**WHAT IS EXPECTED**
The answer must reproduce the listing exactly, with every picture left out.

**COLLECTED MATERIAL**

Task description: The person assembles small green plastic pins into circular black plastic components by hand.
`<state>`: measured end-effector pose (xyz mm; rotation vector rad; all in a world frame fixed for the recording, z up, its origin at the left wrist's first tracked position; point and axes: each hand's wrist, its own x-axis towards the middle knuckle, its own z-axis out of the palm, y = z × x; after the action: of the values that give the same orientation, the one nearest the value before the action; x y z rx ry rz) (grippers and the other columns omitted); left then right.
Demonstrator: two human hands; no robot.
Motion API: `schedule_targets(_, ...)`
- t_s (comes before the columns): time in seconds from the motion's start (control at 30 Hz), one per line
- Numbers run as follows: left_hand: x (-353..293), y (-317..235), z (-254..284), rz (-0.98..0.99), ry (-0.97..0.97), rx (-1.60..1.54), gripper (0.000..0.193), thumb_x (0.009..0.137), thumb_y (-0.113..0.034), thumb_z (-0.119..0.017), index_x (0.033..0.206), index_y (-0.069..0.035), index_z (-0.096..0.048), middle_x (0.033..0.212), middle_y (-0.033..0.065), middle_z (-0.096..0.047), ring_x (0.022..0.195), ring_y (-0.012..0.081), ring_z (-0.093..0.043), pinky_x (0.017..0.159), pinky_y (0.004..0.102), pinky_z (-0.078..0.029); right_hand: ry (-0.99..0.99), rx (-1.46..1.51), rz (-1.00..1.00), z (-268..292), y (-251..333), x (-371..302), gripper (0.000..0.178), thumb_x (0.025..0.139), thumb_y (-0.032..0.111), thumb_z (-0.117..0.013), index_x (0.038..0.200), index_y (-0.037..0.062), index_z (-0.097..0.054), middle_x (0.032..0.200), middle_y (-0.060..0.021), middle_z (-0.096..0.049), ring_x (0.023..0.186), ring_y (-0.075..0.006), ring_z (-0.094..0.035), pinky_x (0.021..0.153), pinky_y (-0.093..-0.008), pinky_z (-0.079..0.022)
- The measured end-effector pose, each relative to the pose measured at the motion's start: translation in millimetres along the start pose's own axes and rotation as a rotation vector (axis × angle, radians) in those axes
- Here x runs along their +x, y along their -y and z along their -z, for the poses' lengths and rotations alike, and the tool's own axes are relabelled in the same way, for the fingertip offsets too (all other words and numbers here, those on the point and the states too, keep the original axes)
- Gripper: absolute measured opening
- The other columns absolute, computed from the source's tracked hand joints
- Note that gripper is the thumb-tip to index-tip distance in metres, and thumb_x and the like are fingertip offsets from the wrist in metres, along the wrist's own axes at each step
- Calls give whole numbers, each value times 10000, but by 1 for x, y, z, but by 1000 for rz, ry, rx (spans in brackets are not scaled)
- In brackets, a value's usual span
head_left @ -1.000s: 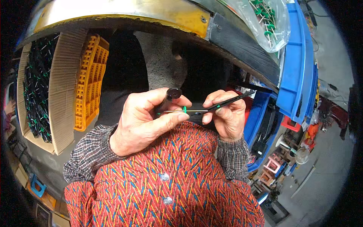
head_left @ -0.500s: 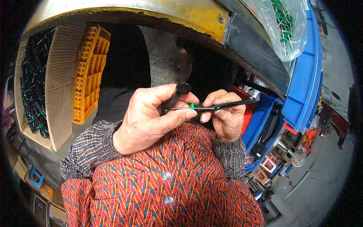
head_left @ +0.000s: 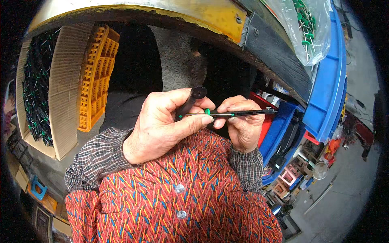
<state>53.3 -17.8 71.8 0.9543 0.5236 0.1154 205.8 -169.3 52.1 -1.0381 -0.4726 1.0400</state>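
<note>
Both hands work close together in front of my chest. My left hand [head_left: 162, 123] is closed round a thick black piece with a round end [head_left: 198, 92]. Between its thumb and fingers it also pinches a thin metal pin with a green disc [head_left: 208, 111]. Pinched in the fingers of my right hand [head_left: 243, 123] is a slim black bar [head_left: 253, 112], whose far end points right. The pin lies along the bar's left part, where a small green spot shows. My left fingers hide how the thick piece and the bar meet.
At left stands a cardboard box [head_left: 67, 93] packed with black parts with green bits, beside an orange plastic crate [head_left: 95, 81]. A worn bench edge [head_left: 219, 22] crosses the top. A clear bag [head_left: 320, 44] of green-headed pins rests by a blue tray [head_left: 330, 81] at right.
The bar's right end has dipped slightly, so the bar lies more level, and the pin sits along it. Both hands keep nearly the same place and grip.
</note>
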Motion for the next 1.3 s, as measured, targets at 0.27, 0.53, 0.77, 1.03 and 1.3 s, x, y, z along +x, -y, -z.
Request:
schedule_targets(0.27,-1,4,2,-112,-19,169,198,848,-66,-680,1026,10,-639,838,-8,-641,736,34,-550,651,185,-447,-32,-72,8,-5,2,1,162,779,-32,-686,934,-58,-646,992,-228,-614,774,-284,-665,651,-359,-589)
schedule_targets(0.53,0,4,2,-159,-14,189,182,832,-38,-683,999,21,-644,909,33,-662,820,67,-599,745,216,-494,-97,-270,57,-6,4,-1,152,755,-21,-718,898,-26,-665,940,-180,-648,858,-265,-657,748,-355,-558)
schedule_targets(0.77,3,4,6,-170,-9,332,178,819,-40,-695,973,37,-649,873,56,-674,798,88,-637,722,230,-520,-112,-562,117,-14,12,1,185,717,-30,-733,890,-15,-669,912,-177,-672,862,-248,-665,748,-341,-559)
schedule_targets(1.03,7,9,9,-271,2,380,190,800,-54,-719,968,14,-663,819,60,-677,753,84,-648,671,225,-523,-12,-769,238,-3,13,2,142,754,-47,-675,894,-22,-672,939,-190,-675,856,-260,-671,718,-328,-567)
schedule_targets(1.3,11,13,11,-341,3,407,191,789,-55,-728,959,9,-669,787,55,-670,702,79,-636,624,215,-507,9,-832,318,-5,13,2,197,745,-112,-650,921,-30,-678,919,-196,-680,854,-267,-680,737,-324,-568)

**COMPLETED EXERCISE**
Task description: The person assembles small green plastic pins into circular black plastic components by hand.
`<state>`: measured end-effector pose (xyz mm; rotation vector rad; all in a world frame fixed for the recording, z up, its origin at the left wrist's first tracked position; point and axes: each hand's wrist, its own x-axis towards the middle knuckle, its own z-axis out of the palm, y = z × x; after the action: of the values that give the same orientation, the one nearest the value before the action; x y z rx ry rz) (grippers and the other columns omitted); left then right.
Demonstrator: two human hands; no robot.
Motion API: `schedule_targets(_, ...)`
- t_s (comes before the columns): time in seconds from the motion's start (control at 30 Hz), one per line
- Numbers run as follows: left_hand: x (-353..293), y (-317..235), z (-254..284), rz (-0.98..0.99), ry (-0.97..0.97), rx (-1.60..1.54), gripper (0.000..0.193), thumb_x (0.009..0.137), thumb_y (-0.113..0.034), thumb_z (-0.119..0.017), index_x (0.033..0.206), index_y (-0.069..0.035), index_z (-0.096..0.048), middle_x (0.033..0.212), middle_y (-0.033..0.065), middle_z (-0.096..0.047), ring_x (0.022..0.195), ring_y (-0.012..0.081), ring_z (-0.093..0.043), pinky_x (0.017..0.159), pinky_y (0.004..0.102), pinky_z (-0.078..0.029); right_hand: ry (-0.99..0.99), rx (-1.46..1.51), rz (-1.00..1.00), z (-268..292), y (-251..333), x (-371..302), gripper (0.000..0.178), thumb_x (0.025..0.139), thumb_y (-0.032..0.111), thumb_z (-0.117..0.013), index_x (0.038..0.200), index_y (-0.037..0.062), index_z (-0.097..0.054), middle_x (0.032..0.200), middle_y (-0.060..0.021), middle_z (-0.096..0.049), ring_x (0.023..0.186), ring_y (-0.075..0.006), ring_z (-0.094..0.035), pinky_x (0.021..0.153), pinky_y (-0.093..-0.008), pinky_z (-0.079..0.022)
- The measured end-effector pose, each relative to the pose measured at the motion's start: translation in millimetres along the start pose's own axes and rotation as a rotation vector (axis × angle, radians) in those axes
- Here x runs along their +x, y along their -y and z along their -z, for the poses' lengths and rotations alike, and the tool's own axes are relabelled in the same way, for the fingertip offsets too (all other words and numbers here, those on the point and the states too, keep the original axes)
- Gripper: absolute measured opening
- The other columns absolute, computed from the source's tracked hand joints
- Note that gripper is the thumb-tip to index-tip distance in metres, and thumb_x and the like are fingertip offsets from the wrist in metres, along the wrist's own axes at each step
- Calls give whole numbers, each value times 10000, but by 1 for x, y, z, but by 1000 for rz, ry, rx (spans in brackets are not scaled)
- In brackets, a value's usual span
head_left @ -1.000s: 
head_left @ -0.500s: 
head_left @ +0.000s: 
<state>53.3 -17.8 71.8 0.9543 0.5236 0.1154 205.8 -169.3 52.1 -1.0381 -0.4726 1.0400</state>
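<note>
Both hands work close together in front of my chest. My left hand [head_left: 162, 123] is closed round a thick black piece with a round end [head_left: 198, 92]. Between its thumb and fingers it also pinches a thin metal pin with a green disc [head_left: 208, 111]. Pinched in the fingers of my right hand [head_left: 243, 123] is a slim black bar [head_left: 253, 112], whose far end points right. The pin lies along the bar's left part, where a small green spot shows. My left fingers hide how the thick piece and the bar meet.
At left stands a cardboard box [head_left: 67, 93] packed with black parts with green bits, beside an orange plastic crate [head_left: 95, 81]. A worn bench edge [head_left: 219, 22] crosses the top. A clear bag [head_left: 320, 44] of green-headed pins rests by a blue tray [head_left: 330, 81] at right.
The bar's right end has dipped slightly, so the bar lies more level, and the pin sits along it. Both hands keep nearly the same place and grip.
</note>
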Motion for the next 1.3 s, as measured, targets at 0.27, 0.53, 0.77, 1.03 and 1.3 s, x, y, z along +x, -y, -z.
Request:
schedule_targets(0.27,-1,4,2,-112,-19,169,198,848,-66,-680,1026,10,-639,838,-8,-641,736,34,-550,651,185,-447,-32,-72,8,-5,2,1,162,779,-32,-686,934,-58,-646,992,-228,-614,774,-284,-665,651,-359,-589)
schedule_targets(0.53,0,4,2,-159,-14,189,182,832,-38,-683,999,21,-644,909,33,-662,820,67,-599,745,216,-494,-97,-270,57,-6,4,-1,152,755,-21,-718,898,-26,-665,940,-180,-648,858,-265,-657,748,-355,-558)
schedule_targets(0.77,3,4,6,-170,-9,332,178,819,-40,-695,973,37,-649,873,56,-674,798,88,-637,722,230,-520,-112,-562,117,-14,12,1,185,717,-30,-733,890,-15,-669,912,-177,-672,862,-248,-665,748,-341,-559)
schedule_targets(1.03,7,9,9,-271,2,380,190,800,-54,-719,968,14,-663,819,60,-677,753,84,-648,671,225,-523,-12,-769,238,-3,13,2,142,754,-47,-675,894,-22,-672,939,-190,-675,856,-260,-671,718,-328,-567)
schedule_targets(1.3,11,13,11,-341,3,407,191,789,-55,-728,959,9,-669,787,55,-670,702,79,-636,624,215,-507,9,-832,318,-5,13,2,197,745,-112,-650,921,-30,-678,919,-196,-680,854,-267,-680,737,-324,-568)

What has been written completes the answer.